I'm wondering about a couple of issues with the bulk fluxes:

1. Shouldn't we be subtracting the surface current in the direction of the wind before computing bulk fluxes so that we have wind speed relative to the sea surface?

When I read the COARE3.0 paper at:
ftp://ftp.etl.noaa.gov/user/cfairall/wc ... im2003.pdf
they mention that observed surface currents are subtracted before computing wind speed, and also in the Matlab version of the COARE 3.0 algorithm at
ftp://ftp.etl.noaa.gov/user/cfairall/wc ... 0/cor30a.m
I see that "us", the surface current speed in the wind direction, is a required input, and is subtracted.
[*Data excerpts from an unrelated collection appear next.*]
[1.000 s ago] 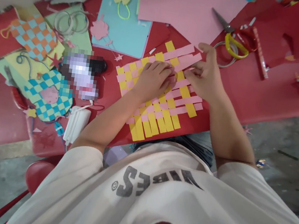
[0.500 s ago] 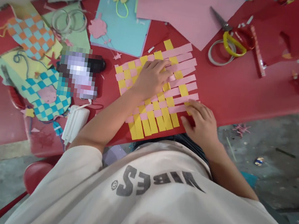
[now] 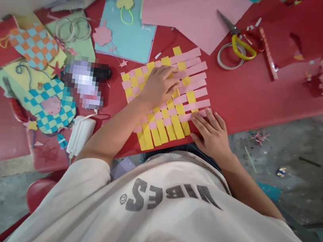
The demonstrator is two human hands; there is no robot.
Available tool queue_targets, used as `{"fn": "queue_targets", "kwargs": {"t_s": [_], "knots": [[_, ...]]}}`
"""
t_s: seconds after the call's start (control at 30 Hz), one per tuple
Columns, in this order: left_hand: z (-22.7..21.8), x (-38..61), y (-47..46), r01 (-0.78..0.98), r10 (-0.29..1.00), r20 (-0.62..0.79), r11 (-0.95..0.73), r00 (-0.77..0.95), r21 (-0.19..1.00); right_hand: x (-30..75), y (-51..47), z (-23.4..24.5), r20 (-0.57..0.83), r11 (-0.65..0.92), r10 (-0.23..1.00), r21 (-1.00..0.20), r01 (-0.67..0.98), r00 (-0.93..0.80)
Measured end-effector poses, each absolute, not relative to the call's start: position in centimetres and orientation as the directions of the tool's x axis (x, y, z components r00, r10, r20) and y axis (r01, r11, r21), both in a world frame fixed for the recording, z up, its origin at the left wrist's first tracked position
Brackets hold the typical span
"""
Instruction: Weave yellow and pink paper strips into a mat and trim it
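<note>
A woven mat of pink and yellow paper strips (image 3: pixel 158 118) lies on the red table, with loose pink strip ends at its right and yellow ends at its near edge. My left hand (image 3: pixel 159 84) rests on the middle of the weave, fingers bent and thumb apart from them; its fingertips touch the strips near a loosely laced yellow strip (image 3: pixel 191 97). At the lower right corner, my right hand (image 3: pixel 211 132) lies palm down with fingers spread, the fingertips on the lowest pink strip end. The left palm covers part of the pattern.
Yellow-handled scissors (image 3: pixel 242 47) overlap a tape roll (image 3: pixel 222 60) at the back right. Pink card (image 3: pixel 195 9) and light blue card (image 3: pixel 125 39) lie behind the mat. Leftward are a power bank (image 3: pixel 81 134), a blurred-out phone (image 3: pixel 85 82) and checkered woven pieces (image 3: pixel 35 45).
My right hand has slid slightly left, its fingers spreading over the lowest strip end. My left hand stays on the weave, its fingertips drawn in a little. The view has shifted slightly.
</note>
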State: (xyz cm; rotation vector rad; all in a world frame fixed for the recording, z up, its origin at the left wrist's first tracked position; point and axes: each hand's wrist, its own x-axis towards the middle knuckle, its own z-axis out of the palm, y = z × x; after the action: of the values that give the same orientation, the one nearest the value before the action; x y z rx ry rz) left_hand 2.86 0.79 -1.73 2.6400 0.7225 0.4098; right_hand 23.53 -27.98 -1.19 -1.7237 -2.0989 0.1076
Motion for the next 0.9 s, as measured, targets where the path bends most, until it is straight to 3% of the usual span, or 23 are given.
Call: {"fn": "queue_targets", "kwargs": {"t_s": [0.53, 0.9], "knots": [[-2.1, 3.5, 1.2, 0.467, 0.568, 0.083, -0.744, 0.819, 0.478, 24.9, -28.0, -0.7, 0.248, 0.358, 0.924, -0.293, 0.887, -0.292], [-1.4, 3.4, 0.8, 0.493, 0.596, 0.07, -0.719, 0.8, 0.489, 23.9, -29.3, -1.7, 0.334, 0.319, 0.92, -0.33, 0.888, -0.206]]}}
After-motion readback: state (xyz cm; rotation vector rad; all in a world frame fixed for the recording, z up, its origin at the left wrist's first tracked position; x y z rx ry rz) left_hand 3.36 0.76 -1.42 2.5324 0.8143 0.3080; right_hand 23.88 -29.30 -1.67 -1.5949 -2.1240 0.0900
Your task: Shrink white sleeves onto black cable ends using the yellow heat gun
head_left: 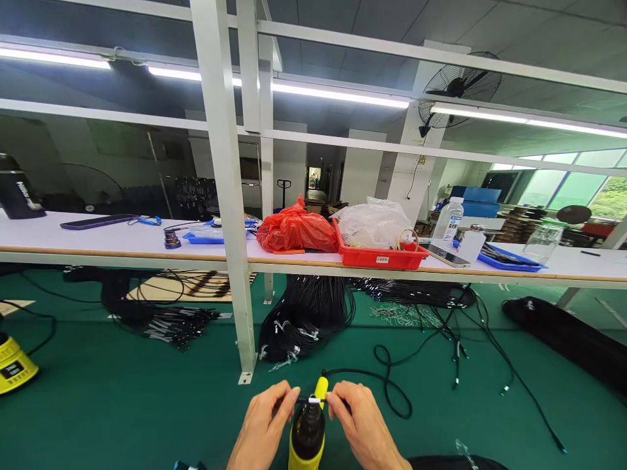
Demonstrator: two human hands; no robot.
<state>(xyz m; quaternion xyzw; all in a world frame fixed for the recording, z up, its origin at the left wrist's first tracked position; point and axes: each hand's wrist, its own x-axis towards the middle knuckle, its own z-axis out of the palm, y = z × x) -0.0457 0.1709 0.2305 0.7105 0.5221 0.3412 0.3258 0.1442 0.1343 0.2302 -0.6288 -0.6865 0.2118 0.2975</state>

Yet I don't see this happening in the ROMS code.

I think we should modify the line in bulk_flux.F

Code: Select all

Wmag(i)=SQRT(Uwind(i,j)*Uwind(i,j)+Vwind(i,j)*Vwind(i,j))
to subtract off the velocity from the surface sigma layer in ROMS. Of course, this will only be an approximation of the "surface current" felt by the wind, but should be better than nothing!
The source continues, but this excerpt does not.